Als Beispiel für die laufenden Prüfungen führt die Baudezernentin das Haus des Dorfes in Niedermerz an. Dort bestehe die Dachkonstruktion nicht aus Holzleimbindern, sondern aus Trapezblechen auf Stahlträgern und habe somit eine andere Tragfähigkeit. 30 Zentimeter hohen halbtrockenen Schnee könne das Dach verkraften, „dann hört es aufÓ, so Klotz. Derzeit sei die Schneeschicht rund zehn Zentimeter hoch. Entscheidung: Das Haus des Dorfes „darf genutzt werden”. Aber alle Turnhallen blieben vorerst gesperrt, bis auch hier alle „Schritt für SchrittÓ überprüft worden seien.

In der Stadt Linnich hat es „keine Probleme gegeben, schildert Arno Gerwien, stellvertretender Leiter des Fachbereichs Liegenschaften und Gebäudemanagement. Das gelte auch für die städtischen Schulen, deren Dächer ja saniert worden seien. „Wir haben Glück gehabt.” Lediglich am Hallenbad sei ein Schaden aufgetreten, weil sich Schmelzwasser gestaut und ins Gebäude getropft sei.

Doch in Titz „graust es” Bürgermeister Frantzen schon jetzt davor, wenn Schnee und Eis geschmolzen sind und die Frostschäden an den Straßen sichtbar werden. Das dürfte teuer werden. Frantzen: „Ich befürchte, dass die Finanzmittel der Vorjahre nicht ausreichen.”

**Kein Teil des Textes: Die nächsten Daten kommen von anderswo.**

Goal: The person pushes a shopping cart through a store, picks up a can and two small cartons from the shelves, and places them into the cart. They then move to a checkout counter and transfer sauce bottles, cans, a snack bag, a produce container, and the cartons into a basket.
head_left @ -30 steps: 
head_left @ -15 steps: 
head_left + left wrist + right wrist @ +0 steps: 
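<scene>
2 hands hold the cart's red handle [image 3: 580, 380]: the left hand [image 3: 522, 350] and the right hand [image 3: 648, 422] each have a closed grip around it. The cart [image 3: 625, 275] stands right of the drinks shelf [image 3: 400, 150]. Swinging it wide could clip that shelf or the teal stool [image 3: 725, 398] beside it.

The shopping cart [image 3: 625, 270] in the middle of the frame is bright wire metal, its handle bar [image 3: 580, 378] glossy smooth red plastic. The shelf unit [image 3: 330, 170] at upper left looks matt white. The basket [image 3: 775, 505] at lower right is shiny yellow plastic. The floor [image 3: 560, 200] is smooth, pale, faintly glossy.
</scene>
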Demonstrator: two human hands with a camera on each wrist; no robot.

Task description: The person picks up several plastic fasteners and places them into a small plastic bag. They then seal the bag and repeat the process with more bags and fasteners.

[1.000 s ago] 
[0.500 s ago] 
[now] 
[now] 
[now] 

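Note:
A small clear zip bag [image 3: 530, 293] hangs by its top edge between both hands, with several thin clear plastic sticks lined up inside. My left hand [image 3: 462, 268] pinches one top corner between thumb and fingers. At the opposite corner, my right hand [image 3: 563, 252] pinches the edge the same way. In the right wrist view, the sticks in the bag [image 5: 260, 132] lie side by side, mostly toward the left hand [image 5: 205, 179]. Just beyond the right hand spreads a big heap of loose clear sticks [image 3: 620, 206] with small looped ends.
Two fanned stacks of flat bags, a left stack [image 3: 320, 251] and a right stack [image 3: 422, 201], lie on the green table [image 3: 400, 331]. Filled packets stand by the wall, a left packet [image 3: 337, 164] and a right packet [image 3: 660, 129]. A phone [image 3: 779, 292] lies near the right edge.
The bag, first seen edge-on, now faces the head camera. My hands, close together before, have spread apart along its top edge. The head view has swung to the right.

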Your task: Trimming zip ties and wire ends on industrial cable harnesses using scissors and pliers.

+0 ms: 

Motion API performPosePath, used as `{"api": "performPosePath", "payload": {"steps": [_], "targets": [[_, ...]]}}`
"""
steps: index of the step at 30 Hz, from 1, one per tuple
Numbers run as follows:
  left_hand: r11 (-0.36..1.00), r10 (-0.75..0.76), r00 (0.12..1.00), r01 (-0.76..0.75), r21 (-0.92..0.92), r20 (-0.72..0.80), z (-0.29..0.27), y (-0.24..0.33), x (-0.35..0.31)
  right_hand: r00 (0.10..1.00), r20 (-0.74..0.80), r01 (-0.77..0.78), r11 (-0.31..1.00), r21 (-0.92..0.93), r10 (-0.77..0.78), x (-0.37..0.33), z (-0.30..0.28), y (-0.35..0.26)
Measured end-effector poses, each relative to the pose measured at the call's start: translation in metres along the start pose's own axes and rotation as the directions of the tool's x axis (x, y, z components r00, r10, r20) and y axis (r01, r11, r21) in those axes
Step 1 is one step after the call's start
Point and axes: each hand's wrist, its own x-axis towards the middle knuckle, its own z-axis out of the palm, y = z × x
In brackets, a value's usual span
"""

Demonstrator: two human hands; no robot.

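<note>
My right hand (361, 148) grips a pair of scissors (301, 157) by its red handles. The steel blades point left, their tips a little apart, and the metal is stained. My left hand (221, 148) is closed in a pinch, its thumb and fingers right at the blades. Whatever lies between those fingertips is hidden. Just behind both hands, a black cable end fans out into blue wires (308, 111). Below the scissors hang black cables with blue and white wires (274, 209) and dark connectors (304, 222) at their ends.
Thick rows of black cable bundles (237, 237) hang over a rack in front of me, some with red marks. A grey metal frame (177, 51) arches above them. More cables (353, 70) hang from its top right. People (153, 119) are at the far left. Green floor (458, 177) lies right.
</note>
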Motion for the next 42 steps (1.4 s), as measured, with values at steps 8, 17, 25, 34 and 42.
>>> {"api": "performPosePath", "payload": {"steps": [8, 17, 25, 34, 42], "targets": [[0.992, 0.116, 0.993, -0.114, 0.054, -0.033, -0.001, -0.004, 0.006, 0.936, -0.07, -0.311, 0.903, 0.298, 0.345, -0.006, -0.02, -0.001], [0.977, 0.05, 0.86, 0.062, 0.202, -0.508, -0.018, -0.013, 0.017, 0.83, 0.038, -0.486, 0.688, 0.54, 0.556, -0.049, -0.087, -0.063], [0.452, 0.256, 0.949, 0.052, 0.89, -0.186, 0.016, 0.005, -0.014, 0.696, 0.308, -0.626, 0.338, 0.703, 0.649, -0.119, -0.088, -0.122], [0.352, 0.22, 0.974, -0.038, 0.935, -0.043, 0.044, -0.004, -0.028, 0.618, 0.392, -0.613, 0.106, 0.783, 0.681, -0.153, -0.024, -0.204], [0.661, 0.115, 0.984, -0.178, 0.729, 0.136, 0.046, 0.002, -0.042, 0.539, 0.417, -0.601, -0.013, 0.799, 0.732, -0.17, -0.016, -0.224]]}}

Unterdessen bilden auch Satteldächer potenzielle Gefahren: Wenn nämlich Schneelawinen abgehen oder dicke Eiszapfen abfallen. Inzwischen findet man vielerorts von Privatbesitzern mit rot-weißem Flatterband abgesperrte Gehwege. Darf man das überhaupt? In Jülich ist diese Frage eindeutig zu bejahen. Kim Fussen vom Ordnungsamt: „Wir dulden es und empfehlen es, wenn Gefahr droht.” Außerdem sollten Hausbesitzer keine riskanten Kletterpartien aufs Dach wagen, um den Schnee zu räumen. Fussen weiter: „Eigentümer sollten sich nicht selbst in Gefahr begeben. Sie dürfen dann die Bürgersteige vor ihrem Haus absperren.”

Das gelte aber ausschließlich bei erkennbaren Risiken und keinesfalls, um sich vor dem Schneeräumen zu drücken. Sollte ein solcher Verdacht vorliegen, werde das Ordnungsamt kontrollieren.

Die Feuerwehr greife übrigens derzeit nur ein, „wenn Gefahr im Verzug und kein Eigentümer greifbar ist”.